» Problem details:
Starting at the line below that contains "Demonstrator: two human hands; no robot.", print each line through the end of the records exactly as it appears.
** Opening Data for review block **
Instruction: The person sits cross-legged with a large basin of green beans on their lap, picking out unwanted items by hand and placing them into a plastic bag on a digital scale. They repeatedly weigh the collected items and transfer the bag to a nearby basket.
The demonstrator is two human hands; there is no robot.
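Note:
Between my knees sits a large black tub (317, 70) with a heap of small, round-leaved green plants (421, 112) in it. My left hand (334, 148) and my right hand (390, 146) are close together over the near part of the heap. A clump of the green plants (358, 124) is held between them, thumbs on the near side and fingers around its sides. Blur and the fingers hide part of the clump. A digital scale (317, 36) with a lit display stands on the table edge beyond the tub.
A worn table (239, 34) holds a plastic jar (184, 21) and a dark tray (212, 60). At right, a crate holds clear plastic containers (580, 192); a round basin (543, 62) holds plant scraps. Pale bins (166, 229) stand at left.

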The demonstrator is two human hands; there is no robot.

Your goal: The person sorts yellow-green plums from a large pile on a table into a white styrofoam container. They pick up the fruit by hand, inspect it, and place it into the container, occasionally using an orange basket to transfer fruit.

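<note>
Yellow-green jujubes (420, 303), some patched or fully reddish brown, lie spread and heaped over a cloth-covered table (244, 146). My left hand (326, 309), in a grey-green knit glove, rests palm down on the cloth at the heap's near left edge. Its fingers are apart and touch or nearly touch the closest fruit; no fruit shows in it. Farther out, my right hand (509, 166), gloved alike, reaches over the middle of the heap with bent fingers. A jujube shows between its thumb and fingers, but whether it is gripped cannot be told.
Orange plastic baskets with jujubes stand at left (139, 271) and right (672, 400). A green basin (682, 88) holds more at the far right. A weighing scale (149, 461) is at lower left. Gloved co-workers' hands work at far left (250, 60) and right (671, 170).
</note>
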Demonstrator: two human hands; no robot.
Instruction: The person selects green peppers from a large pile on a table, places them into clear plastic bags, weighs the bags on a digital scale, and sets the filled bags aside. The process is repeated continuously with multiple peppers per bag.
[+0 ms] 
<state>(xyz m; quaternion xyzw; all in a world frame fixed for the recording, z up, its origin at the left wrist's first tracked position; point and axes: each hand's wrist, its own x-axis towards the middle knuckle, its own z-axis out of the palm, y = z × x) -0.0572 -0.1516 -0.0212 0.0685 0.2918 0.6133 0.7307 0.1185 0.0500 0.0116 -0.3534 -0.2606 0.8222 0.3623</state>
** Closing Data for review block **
» Output of the exercise:
Demonstrator: two human hands; no robot.
Instruction: The person selects green peppers from a large pile on a table, places them into clear plastic bags, weighs the bags on a digital scale, and sets the filled bags aside. The process is repeated continuously with multiple peppers per bag.
[+0 ms] 
<state>(xyz m; quaternion xyzw; all in a world frame fixed for the recording, z up, its origin at the left wrist's first tracked position; point and axes: each hand's wrist, its own x-axis towards the middle knuckle, its own z-axis out of the palm, y = z × x) -0.0572 -0.1516 -0.0212 0.0685 0.2918 0.6133 0.7307 0.1185 0.0500 0.0116 -0.3534 -0.2606 0.8222 0.3623</state>

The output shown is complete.